Advance planning is critical to surviving a fire. Fire spreads rapidly through a home and the thick smoke makes it difficult to see and breathe. Once the alarm sounds, you may have less than two minutes to escape safely.

If you and your family don’t have a home escape plan, the time to develop one is now…not when you’re awakened by a blaring smoke alarm at 2:00 am.

Below are some general guidelines to help you develop a workable fire escape plan for your household…

  1. First of all, every home needs a fire warning system. Don’t be fooled into thinking the smell of smoke will wake you up…it won’t. You must have working smoke alarms installed outside every sleeping area and on every level of your home. If your alarms operate on batteries, it is recommended you replace the batteries at least once a year to ensure they are always fresh. A good reminder for replacing the smoke alarm batteries is to do it when you adjust the clocks for daylight saving time. Also, the smoke alarms themselves will likely need replacing after 8-10 years. Check the instructions that came with your particular model of alarm regarding its expected lifespan.
  2. Walk through your home and determine all possible exits and means of escape. You need at least two ways out of each room – usually a door and a window – in case smoke or fire is blocking your first exit choice. Check to make sure the doors and windows can be opened easily and will allow escape.
  3. When creating your family fire escape plan, include every member of your household so they will all understand exactly what to do. If there are very young children, or family members with mobility limitations, assign someone to assist them in the event of an emergency. Instruct older children how to escape on their own in the event you are unable to help them.
  4. When escaping, you should always choose the route that has the least amount of smoke and heat. If you have no choice but to escape through smoke, crawl on your hands and knees. Since smoke rises, the air nearest the floor will be cleaner and cooler. Also, before opening a closed door to escape, feel the door. If it feels warm, use another escape route. If the door does not feel warm, stay low to the floor and open it slowly. Be prepared to close it quickly if there is smoke or fire in the hallway. If you can safely pass through a door, remember to close it on your way out as that will slow the spread of the fire.
  5. If your residence has two floors, everyone (including children) must be able to escape from the second floor rooms. For rooms higher than ground level, consider purchasing an escape ladder for each occupied room and then have everyone practice using it.
  6. Once you’ve escaped, do not go back inside. Select a safe place for everyone to meet outside, such as a neighbor’s driveway, a light pole, street sign or other location that is a safe distance from the house. If you don’t have a cell phone with you, call the fire department from a neighbor’s home or ask them to call.
  7. Most fire departments recommend practicing your fire exit plan twice a year. All family members should practice an escape at night and during the day, using different ways out. It’s important to determine during the nighttime drill whether children and others can readily waken to the sound of the smoke alarm. If not, assign someone to wake them during the home fire drill and in the event of a real emergency. Also, when practicing, pretend some exits are blocked to figure out how to use alternative exits.
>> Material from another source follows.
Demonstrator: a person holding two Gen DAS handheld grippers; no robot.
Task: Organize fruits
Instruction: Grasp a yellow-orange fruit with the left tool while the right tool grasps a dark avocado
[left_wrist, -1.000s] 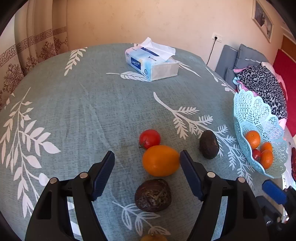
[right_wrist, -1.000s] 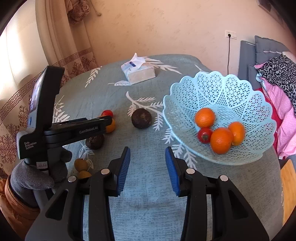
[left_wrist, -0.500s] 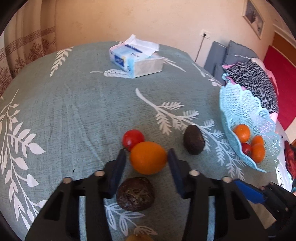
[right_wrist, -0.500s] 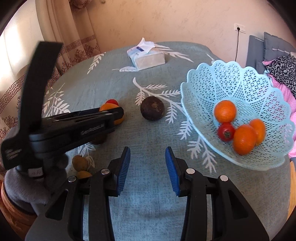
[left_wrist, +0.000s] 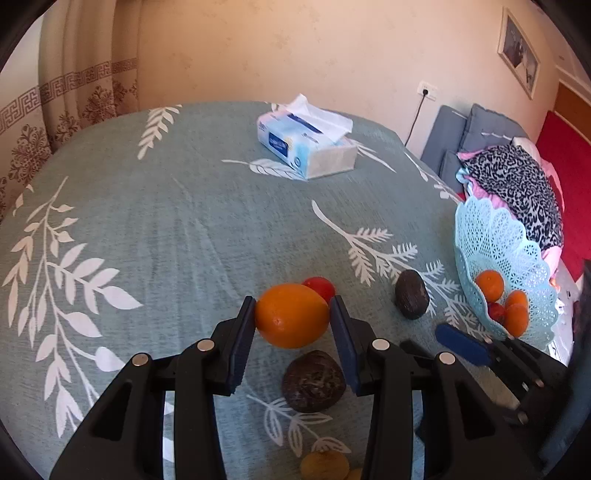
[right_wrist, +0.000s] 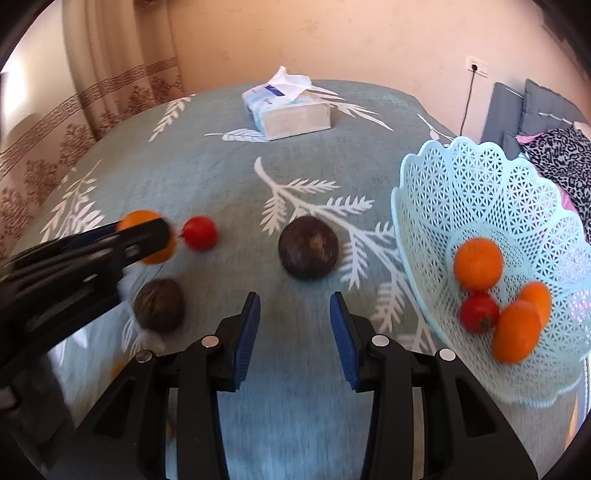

In some cases, the fire and smoke may be too intense for a safe exit. You may have to prepare to seal yourself into a room. To keep smoke from reaching you, close as many doors as you can between you and the fire. Use towels or clothing (wet if possible) or duct tape to seal the door cracks. Cover all air vents to keep out smoke. Open your windows at the top and bottom to let in fresh air but be prepared to close them quickly if smoke blows in from the outside. Avoid breaking the window as then you will be unable to close it in the event smoke enters.

Even if the fire department is on the scene, use a phone (if available) to call in your exact location. Shine a flashlight or wave a light-colored fabric so it can be seen from the window.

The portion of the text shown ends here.